Questo il diario di Marco Mori, runners per passione, contro i 42 km nella Grande Mela. (- 47 al via )

Marco Mori in allenamento per la maratona di New York 2012

Meno 47: sono i giorni che mancano alla 43^ New York City Marathon , la maratona più amata dai runner di tutto il mondo in programma domenica 4 novembre 2012. Ogni anno le richieste d'iscrizione superano quota 100mila, i partenti sono circa 47mila e tra questi oltre 4mila arrivano dall'Italia, più di uno su 10 dei 35.922 italiani che nel 2011 hanno portato a termine almeno una volta i 42.195 km della più classica delle corse a piedi (record di sempre, secondo i dati dell'annuale Maxiclassifica del mensile Correre ). Dopo gli americani, a New York gli italiani sono il gruppo più numeroso, e tra i nostri connazionali ci sarà anche Marco Mori, 40enne tecnico informatico di Palaia (Pisa) che seguiremo settimana dopo settimana nel suo percorso di avvicinamento alla Grande Mela.

Questo il suo racconto:

"Anche quest'anno e per la quinta volta sarò a Fort Wadsworth in attesa dello sparo che dà il via al grande sogno: correre la Maratona di New York, quella con l'iniziale maiuscola, l'esperienza sportiva più affascinante ed emozionante che esista al mondo. No, non punto a vincerla, a quello pensano solo una decina di atleti che vedrò da lontano solo allo start. Il mio obiettivo è quello di giungere all'arrivo con ancora un po' di lucidità e forza per poter gioire della mia impresa.

Corro da 7 anni, da quando ho abbandonato le 2 ruote con l'unico scopo di fare quella che i miei amici, mia moglie e i miei genitori continuano a ritenere una pazzia.
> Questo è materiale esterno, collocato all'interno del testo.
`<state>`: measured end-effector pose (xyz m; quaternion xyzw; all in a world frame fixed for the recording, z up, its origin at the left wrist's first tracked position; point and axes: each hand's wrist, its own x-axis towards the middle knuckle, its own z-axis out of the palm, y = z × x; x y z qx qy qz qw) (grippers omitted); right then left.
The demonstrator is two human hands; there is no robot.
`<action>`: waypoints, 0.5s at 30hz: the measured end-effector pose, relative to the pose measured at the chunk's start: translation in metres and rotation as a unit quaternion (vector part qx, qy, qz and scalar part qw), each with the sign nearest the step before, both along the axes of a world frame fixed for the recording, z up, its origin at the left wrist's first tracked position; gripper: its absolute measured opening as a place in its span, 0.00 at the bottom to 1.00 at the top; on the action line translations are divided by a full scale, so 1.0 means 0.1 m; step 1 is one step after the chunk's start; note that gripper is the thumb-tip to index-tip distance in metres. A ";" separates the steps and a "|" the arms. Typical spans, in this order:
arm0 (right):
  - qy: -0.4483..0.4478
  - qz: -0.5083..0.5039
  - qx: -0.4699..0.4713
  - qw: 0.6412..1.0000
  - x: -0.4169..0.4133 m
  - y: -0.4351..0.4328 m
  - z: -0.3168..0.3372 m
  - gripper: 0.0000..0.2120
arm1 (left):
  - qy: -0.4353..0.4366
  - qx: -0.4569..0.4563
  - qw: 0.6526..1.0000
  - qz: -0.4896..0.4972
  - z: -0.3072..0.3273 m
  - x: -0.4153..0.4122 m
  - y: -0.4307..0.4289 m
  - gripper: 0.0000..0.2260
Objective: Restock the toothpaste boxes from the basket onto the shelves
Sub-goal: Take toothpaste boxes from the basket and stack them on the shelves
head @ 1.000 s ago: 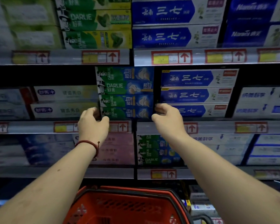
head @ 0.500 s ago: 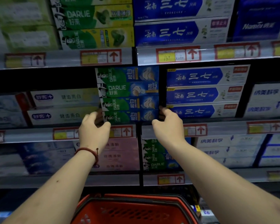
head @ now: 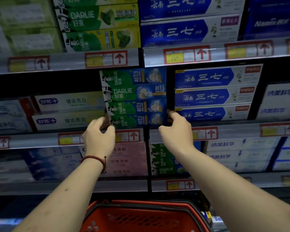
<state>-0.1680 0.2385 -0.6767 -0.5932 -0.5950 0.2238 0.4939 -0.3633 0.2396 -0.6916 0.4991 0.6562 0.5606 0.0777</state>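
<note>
A stack of green-and-blue Darlie toothpaste boxes (head: 134,97) stands on the middle shelf (head: 224,131). My left hand (head: 99,136), with a red cord on the wrist, grips the left end of the lowest boxes, fingers curled round their edge. At the stack's right end my right hand (head: 176,129) grips the lowest boxes too, its fingertips tucked into the dark gap beside them. The red basket (head: 141,216) sits below, between my forearms; I cannot see what lies inside.
White boxes (head: 67,111) sit left of the Darlie stack, blue-and-white boxes (head: 213,96) right of it. More toothpaste fills the shelves above and below. Price rails with red arrow tags (head: 105,59) front each shelf. A dark gap opens above the white boxes.
Both hands have stayed at the ends of the lowest Darlie boxes. The stack sits a little straighter, and my view has tilted slightly.
</note>
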 end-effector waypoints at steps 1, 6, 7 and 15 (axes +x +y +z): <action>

Come mi è venuto in mente di buttarmi in questa sfida? Per caso: era estate, ero in vacanza in Malesia e ho conosciuto un ragazzo che per sfidare se stesso aveva deciso di iscriversi alla maratona di New York. Il suo racconto è stato così emozionante che ho deciso al volo di calzare le scarpette da running e provare a conquistare la medaglia che spetta solo a chi arriva a Central Park.
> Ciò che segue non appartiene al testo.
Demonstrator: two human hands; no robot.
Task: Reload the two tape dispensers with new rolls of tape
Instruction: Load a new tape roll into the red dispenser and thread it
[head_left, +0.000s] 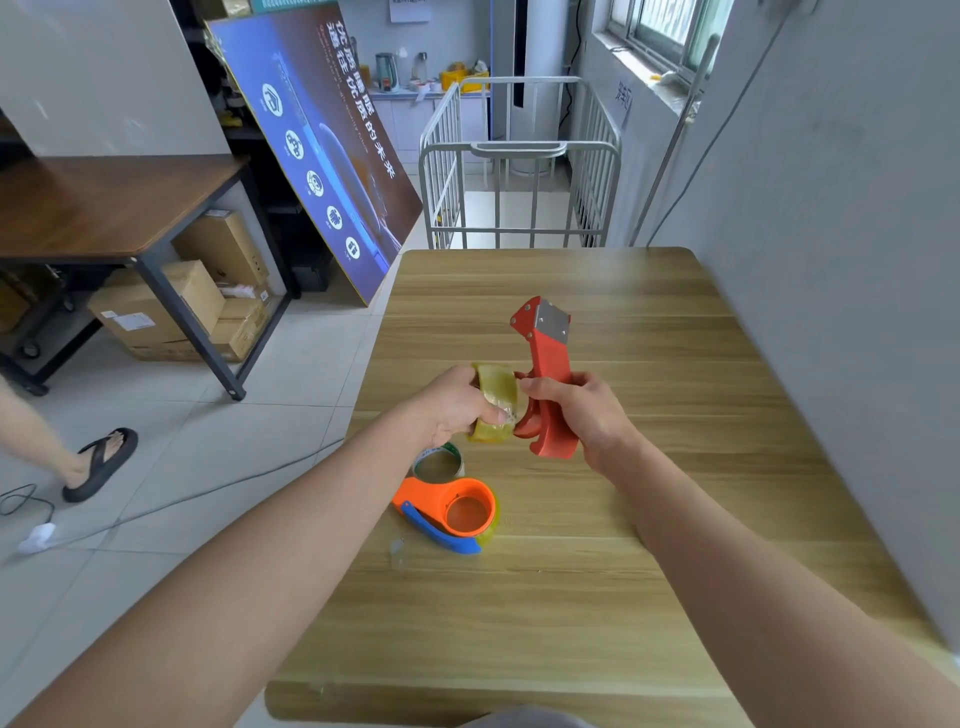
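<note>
Red tape dispenser (545, 374) held above mid-worktop, metal-plated head pointing to the far edge; right hand (582, 415) clamped round its handle. Left hand (457, 405) clamped on yellowish tape roll (496, 402), pressed against the dispenser's left side. Nearer, by the worktop's (649, 597) left edge: orange-and-blue dispenser (449, 512) lying flat, tape loaded. Empty core (439, 462) just beyond it.

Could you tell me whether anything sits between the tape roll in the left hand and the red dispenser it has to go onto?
Nothing visible does. The left hand holds the tape roll right against the red dispenser gripped by the right hand, both raised above the table.
</note>
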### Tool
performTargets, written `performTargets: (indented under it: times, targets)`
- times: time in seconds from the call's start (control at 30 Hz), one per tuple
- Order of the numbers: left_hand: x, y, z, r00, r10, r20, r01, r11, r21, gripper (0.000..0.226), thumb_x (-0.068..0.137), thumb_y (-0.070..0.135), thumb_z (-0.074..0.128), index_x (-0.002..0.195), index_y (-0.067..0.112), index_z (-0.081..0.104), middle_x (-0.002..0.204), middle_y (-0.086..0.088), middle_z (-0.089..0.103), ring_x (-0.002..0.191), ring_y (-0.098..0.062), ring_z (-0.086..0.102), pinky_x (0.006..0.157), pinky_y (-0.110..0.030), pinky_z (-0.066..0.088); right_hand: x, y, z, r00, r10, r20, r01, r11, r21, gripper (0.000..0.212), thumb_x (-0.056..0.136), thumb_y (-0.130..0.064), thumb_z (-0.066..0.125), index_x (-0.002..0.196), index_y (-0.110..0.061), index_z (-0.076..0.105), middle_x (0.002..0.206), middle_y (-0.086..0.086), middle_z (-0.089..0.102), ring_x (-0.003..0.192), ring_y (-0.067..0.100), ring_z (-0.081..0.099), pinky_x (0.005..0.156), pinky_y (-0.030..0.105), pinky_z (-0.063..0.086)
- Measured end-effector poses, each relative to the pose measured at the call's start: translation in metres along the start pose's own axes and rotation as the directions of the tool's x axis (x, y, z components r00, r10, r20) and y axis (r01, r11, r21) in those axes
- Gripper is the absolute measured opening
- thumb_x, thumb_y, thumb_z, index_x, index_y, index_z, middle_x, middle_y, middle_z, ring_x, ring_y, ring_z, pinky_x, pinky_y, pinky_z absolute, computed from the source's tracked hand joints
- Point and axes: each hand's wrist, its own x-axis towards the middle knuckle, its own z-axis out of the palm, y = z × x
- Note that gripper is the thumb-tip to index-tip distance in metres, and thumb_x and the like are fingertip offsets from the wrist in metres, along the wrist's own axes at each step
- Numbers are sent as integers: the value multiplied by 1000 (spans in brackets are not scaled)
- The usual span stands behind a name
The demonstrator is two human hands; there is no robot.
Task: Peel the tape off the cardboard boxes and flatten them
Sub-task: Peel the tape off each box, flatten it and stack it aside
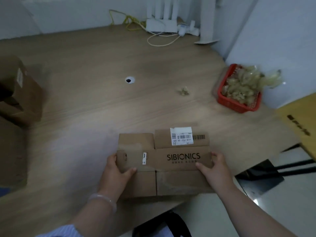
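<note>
A flattened brown cardboard box (171, 165) printed "SIBIONICS" lies near the front edge of the wooden table, flaps spread out, with a white shipping label (181, 135) on its far flap. My left hand (118, 170) grips the box's left end, thumb on top. Over at the opposite end, my right hand (213, 166) holds on the same way. A crumpled wad of peeled tape (183, 91) sits on the table beyond the box.
A red basket (239, 103) heaped with tape scraps stands at the right table edge. Upright cardboard boxes (18, 89) stand at the left. A yellowish box (301, 124) juts in from the right. A router and cables (162, 26) lie at the back, and a cable hole (129, 80) pierces the tabletop.
</note>
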Motion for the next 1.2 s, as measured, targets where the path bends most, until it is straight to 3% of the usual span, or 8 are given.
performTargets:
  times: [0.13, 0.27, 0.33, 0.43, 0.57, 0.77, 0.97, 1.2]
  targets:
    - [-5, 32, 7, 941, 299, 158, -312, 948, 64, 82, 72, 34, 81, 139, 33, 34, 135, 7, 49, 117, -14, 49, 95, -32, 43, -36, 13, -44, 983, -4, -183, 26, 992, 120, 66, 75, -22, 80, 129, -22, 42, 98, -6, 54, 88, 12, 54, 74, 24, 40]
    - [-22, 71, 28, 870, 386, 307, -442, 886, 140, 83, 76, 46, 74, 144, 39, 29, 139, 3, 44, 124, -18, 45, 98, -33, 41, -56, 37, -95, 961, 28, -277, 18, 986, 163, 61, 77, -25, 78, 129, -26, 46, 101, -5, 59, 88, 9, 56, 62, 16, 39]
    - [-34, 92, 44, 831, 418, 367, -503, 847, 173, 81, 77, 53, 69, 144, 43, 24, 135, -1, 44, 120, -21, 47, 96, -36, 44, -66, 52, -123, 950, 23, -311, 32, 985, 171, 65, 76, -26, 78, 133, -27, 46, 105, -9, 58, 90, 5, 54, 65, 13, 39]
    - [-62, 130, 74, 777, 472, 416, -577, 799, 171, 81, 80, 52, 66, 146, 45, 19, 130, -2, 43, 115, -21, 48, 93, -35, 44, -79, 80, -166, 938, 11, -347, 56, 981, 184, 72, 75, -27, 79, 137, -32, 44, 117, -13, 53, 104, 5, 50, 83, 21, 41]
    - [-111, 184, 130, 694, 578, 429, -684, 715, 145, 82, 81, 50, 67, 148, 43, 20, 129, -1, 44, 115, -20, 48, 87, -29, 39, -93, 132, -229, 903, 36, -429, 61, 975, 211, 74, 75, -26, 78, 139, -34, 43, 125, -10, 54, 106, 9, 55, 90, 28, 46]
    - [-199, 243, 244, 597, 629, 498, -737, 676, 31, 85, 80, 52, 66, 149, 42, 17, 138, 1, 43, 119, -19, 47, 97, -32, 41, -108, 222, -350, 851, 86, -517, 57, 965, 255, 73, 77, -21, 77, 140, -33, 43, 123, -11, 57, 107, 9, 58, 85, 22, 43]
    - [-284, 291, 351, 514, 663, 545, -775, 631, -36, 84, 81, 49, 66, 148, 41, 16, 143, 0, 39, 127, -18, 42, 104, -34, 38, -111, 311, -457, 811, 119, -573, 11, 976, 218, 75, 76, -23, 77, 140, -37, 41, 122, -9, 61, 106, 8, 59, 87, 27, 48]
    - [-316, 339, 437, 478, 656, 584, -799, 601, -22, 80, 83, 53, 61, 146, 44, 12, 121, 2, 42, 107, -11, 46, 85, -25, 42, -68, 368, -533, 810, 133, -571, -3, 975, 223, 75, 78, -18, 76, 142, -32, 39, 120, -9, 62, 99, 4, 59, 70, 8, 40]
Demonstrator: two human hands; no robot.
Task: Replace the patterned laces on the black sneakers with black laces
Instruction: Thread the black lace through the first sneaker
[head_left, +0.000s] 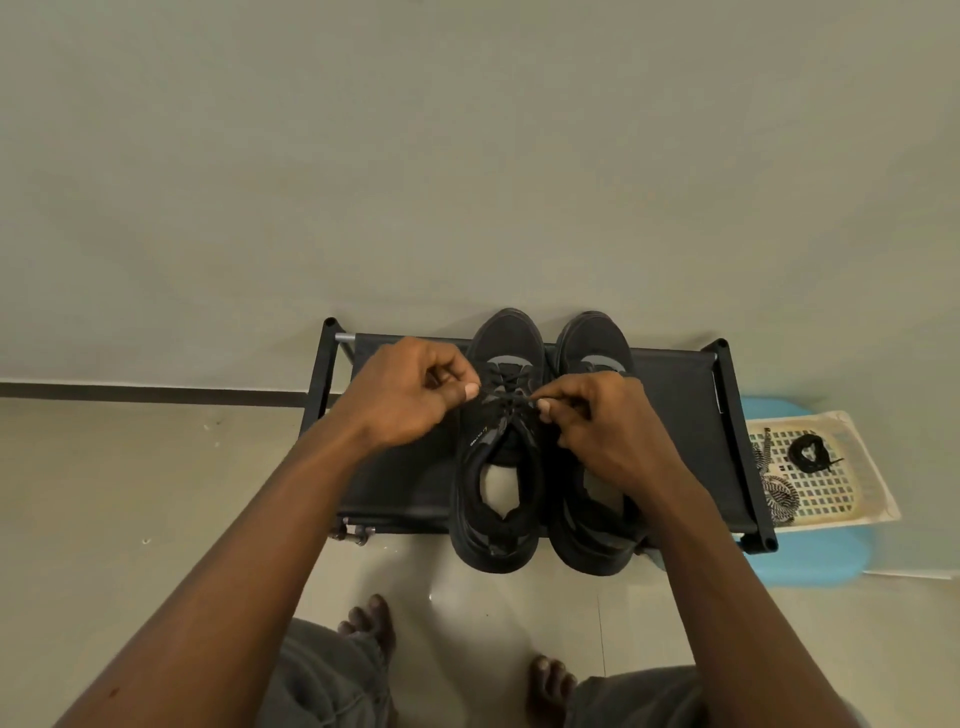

Il dado era tratto e il tarlo mi rodeva in testa, ma ho dovuto attendere novembre per aver la certezza di aver conquistato un pettorale. Da quel momento si trattava solo di correre, più forte e più a lungo possibile. L'inizio è stato traumatico: alla prima uscita ho fatto 2 km e son tornato a casa con le vesciche ai piedi e dolori dappertutto, ma sono davvero testardo e alla fine, facendo lo slalom tra lavoro e impegni famigliari e senza rubare tempo a nessuno, ho coronato il mio sogno.

La prima volta che sono arrivato al traguardo sventolavo un bellissimo tricolore e dalla gioia piangevo come un bambino. Un'emozione così forte che ora non posso più farne a meno. Non ho né tempo né modo di correre altre maratone, nemmeno in Italia, io faccio solo New York, e durante l'anno sottopongo il mio fisico a stress continui con il solo obiettivo di essere pronto al punto giusto al momento giusto. 42,195 km non sono uno scherzo e la maratona è sofferenza, io corro per la pura passione di farlo, senza velleità di tempi da rispettare e solo per il gusto di mettere al collo quella medaglia che spetta ai finisher e da sola mi ripaga di tutti i sacrifici.
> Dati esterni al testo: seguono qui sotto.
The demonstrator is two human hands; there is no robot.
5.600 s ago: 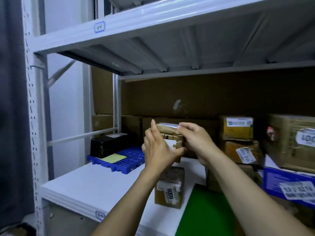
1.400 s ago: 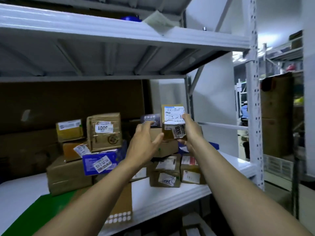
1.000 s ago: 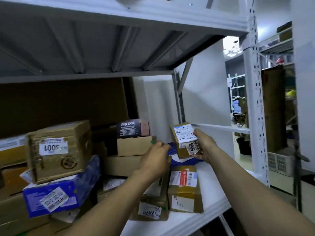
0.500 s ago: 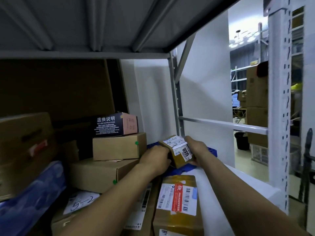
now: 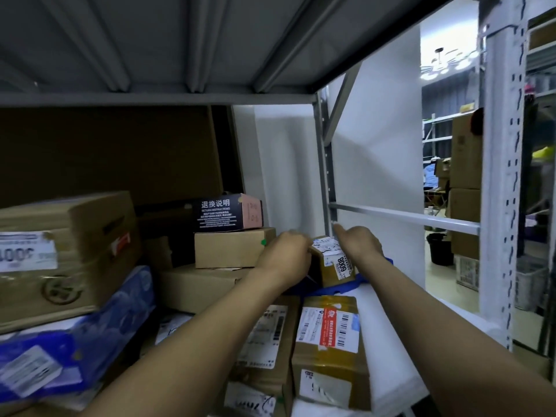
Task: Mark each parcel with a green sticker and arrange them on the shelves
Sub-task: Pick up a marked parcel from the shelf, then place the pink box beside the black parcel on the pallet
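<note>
Grip: your left hand [image 5: 285,255] curls its fingers round the parcel [image 5: 331,263]; right hand [image 5: 359,243] fingers are hidden, can't tell.
Tip: seat it flat on the blue tray [image 5: 346,286] at its 6 o'clock.

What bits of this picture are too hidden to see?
In the head view:
Fingers of the left hand and right hand: behind the hands' backs and the small parcel.
Any green sticker on that parcel: other sides face away.
The big box's label: cut by left edge, blurred.

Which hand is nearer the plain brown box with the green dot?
Left. The left hand is just beside the brown box; the right hand lies beyond the 6008 parcel between them.
</note>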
Tabelle, alimentazione, km da percorrere in allenamento, abbigliamento: sono tutti aspetti importanti e che in questo periodo affollano i miei pensieri. Ma la cosa più importante è la passione e la voglia di essere parte di quella marea di teste saltellanti che si raduna a Staten Island quando il sole inizia a fare capolino e arriva a Manhattan dopo aver attraversato il calore umano di migliaia di newyorkesi assiepati lungo il percorso.